Modeling Confidence in Sequence-to-Sequence Models
This addresses the need for reliable confidence estimation in sequence-to-sequence models for applications like machine translation and speech recognition, though it is incremental as it builds on existing alignment and probability methods.
The paper tackles the problem of assessing output quality in neural sequence-to-sequence models by using similarity between training and test conditions as a confidence measure, showing improvements in machine translation and achieving 60% error detection by reviewing 20% of data in automatic speech recognition.
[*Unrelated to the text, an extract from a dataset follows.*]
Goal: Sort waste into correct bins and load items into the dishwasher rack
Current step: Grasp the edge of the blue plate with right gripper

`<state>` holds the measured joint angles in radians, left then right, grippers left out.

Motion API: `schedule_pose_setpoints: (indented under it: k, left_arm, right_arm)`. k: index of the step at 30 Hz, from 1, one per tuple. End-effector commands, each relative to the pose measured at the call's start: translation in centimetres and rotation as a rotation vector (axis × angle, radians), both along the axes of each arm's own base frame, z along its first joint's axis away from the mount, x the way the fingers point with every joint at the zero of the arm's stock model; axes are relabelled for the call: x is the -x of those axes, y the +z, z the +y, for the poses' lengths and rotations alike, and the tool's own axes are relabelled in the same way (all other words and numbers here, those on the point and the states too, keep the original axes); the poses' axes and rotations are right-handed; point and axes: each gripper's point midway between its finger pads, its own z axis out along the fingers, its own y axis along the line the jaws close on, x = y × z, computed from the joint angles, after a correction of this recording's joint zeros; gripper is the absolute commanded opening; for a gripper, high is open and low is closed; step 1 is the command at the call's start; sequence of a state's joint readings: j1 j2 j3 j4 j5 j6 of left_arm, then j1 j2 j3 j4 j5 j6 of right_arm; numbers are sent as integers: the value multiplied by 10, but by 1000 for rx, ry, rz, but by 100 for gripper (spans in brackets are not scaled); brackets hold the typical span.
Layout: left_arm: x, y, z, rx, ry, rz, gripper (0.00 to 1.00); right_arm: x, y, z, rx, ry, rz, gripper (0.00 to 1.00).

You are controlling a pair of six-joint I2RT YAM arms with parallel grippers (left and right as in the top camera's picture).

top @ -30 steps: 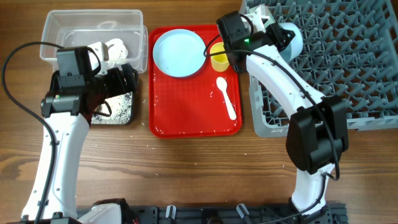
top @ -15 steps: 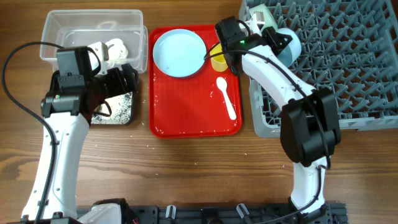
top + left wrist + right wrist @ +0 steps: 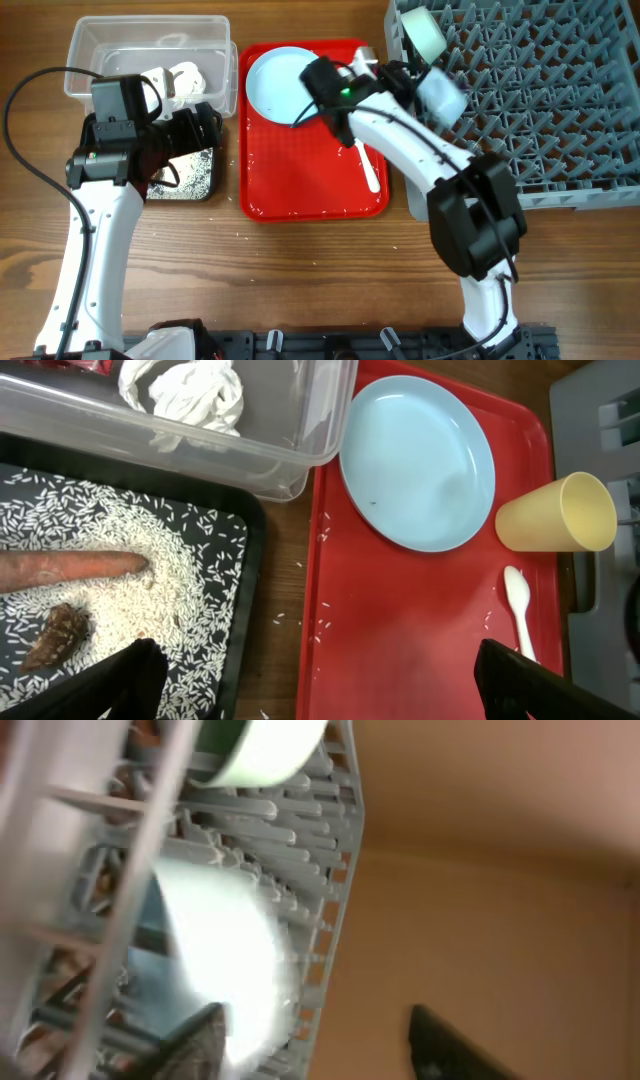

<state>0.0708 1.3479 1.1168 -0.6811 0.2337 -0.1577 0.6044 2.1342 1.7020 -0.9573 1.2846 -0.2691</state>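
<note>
plate (image 3: 418, 465), cup (image 3: 560, 512), spoon (image 3: 520, 610) on red tray (image 3: 400, 630) | tissue (image 3: 185, 390) in tub (image 3: 150, 452)

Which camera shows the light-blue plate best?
The left wrist view: the whole plate lies uncovered on the red tray. Overhead, the right arm hides part of it; the right wrist view misses it.

Tray (image 3: 400, 630) red; plate (image 3: 418, 460) plain light blue; cup (image 3: 560, 515) yellow; spoon (image 3: 519, 600) white; tissue (image 3: 185, 388) white; tub (image 3: 325, 420) clear; bin (image 3: 250, 590) black, speckled with white rice grains (image 3: 120, 530); carrot piece (image 3: 70, 566) orange; food scrap (image 3: 58, 635) brown; rack (image 3: 560, 90) grey, lattice pattern; upper bowl (image 3: 423, 33) pale whitish-green; lower bowl (image 3: 441, 97) light blue; table (image 3: 300, 280) brown, wood-grained.
</note>
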Motion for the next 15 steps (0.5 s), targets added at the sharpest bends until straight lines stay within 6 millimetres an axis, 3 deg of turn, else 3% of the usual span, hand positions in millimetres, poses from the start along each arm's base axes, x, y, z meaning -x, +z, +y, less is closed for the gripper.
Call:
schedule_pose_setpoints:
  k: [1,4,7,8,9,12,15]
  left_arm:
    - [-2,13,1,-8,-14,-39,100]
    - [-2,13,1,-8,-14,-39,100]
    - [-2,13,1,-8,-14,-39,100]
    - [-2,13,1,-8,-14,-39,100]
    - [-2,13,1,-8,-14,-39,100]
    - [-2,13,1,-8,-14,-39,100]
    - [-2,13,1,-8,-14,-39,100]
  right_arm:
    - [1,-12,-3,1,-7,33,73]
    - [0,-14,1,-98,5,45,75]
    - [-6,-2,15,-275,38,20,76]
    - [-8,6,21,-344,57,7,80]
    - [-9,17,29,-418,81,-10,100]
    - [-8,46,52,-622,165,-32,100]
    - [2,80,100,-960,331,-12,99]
Recently, significant improvements have been achieved in various natural language processing tasks using neural sequence-to-sequence models. While aiming for the best generation quality is important, ultimately it is also necessary to develop models that can assess the quality of their output. In this work, we propose to use the similarity between training and test conditions as a measure for models' confidence. We investigate methods solely using the similarity as well as methods combining it with the posterior probability. While traditionally only target tokens are annotated with confidence measures, we also investigate methods to annotate source tokens with confidence. By learning an internal alignment model, we can significantly improve confidence projection over using state-of-the-art external alignment tools. We evaluate the proposed methods on downstream confidence estimation for machine translation (MT). We show improvements on segment-level confidence estimation as well as on confidence estimation for source tokens. In addition, we show that the same methods can also be applied to other tasks using sequence-to-sequence models. On the automatic speech recognition (ASR) task, we are able to find 60% of the errors by looking at 20% of the data.